[RECORDED DATA]

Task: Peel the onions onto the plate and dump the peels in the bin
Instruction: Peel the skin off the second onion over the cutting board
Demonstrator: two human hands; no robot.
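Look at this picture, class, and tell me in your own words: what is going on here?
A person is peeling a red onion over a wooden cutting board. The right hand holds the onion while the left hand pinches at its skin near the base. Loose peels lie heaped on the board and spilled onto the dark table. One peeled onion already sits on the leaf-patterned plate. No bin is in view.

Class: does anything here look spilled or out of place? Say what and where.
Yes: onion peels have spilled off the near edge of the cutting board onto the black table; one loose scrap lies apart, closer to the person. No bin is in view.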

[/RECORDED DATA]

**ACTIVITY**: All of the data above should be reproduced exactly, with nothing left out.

**THE ANSWER**:
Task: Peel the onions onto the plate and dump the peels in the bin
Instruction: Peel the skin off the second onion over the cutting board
Demonstrator: two human hands; no robot.
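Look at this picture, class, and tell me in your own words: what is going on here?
A person is peeling a red onion over a wooden cutting board. The right hand holds the onion while the left hand pinches at its skin near the base. Loose peels lie heaped on the board and spilled onto the dark table. One peeled onion already sits on the leaf-patterned plate. No bin is in view.

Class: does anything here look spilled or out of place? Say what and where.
Yes: onion peels have spilled off the near edge of the cutting board onto the black table; one loose scrap lies apart, closer to the person. No bin is in view.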

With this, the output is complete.